● **What the task asks**
Report how many lines in the data below hold the string "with". Nothing else should appear in the answer.
### Recorded information ###
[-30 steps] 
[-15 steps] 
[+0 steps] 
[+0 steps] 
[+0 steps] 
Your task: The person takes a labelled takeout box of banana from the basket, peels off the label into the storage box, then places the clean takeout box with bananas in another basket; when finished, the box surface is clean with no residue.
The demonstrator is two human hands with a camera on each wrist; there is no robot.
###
● **Result for this task**
2